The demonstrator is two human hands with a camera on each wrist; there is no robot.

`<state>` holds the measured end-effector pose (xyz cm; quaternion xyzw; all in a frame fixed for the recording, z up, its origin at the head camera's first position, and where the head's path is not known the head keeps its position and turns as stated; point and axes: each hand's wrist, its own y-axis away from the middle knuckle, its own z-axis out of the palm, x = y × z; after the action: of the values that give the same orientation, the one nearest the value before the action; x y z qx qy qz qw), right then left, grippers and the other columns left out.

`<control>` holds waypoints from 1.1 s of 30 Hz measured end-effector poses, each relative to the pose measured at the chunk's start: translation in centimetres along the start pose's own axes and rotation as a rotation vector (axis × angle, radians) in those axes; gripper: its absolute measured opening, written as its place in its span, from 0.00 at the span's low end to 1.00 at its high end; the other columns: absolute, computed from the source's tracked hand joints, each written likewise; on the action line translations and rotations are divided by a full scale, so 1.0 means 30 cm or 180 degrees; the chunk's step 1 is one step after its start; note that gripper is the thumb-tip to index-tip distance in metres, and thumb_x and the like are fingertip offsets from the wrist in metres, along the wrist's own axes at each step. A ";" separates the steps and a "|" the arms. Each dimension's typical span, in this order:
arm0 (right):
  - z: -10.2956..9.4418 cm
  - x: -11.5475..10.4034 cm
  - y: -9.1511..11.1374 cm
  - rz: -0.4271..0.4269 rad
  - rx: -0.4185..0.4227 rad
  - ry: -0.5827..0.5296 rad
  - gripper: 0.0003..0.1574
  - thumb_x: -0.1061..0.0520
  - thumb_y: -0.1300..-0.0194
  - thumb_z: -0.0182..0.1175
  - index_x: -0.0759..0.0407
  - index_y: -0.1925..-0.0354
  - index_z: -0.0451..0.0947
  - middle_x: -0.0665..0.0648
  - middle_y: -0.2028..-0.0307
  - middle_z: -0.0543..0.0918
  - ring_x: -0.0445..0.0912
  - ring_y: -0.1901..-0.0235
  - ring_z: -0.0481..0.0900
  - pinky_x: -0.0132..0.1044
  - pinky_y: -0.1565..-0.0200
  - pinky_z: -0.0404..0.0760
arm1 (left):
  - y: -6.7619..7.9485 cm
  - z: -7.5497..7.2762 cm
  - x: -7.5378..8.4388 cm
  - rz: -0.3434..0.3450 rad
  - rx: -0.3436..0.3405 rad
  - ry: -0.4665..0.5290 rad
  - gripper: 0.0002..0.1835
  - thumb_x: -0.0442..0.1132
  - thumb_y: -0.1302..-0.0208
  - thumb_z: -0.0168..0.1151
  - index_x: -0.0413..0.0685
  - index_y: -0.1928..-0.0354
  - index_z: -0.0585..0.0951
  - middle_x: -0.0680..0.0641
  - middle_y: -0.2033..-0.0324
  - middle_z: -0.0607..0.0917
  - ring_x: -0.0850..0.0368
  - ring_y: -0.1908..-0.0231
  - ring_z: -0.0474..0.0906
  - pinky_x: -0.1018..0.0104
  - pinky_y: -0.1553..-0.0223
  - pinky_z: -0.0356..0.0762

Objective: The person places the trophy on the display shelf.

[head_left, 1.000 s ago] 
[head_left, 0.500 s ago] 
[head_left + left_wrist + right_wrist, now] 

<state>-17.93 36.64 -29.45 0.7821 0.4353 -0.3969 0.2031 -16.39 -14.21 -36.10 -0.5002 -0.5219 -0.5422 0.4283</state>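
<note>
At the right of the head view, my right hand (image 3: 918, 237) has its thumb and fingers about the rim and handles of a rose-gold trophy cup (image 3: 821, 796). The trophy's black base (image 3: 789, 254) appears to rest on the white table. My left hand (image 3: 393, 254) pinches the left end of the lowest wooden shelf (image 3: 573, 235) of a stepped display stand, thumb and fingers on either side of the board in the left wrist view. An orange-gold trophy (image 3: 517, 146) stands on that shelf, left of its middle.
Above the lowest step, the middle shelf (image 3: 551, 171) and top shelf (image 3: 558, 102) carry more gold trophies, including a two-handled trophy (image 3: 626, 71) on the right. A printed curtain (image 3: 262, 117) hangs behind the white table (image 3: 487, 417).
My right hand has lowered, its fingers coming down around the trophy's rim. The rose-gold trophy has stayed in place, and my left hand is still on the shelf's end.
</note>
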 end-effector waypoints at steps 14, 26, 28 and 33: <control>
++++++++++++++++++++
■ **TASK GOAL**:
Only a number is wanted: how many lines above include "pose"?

■ **TASK OUTPUT**:
2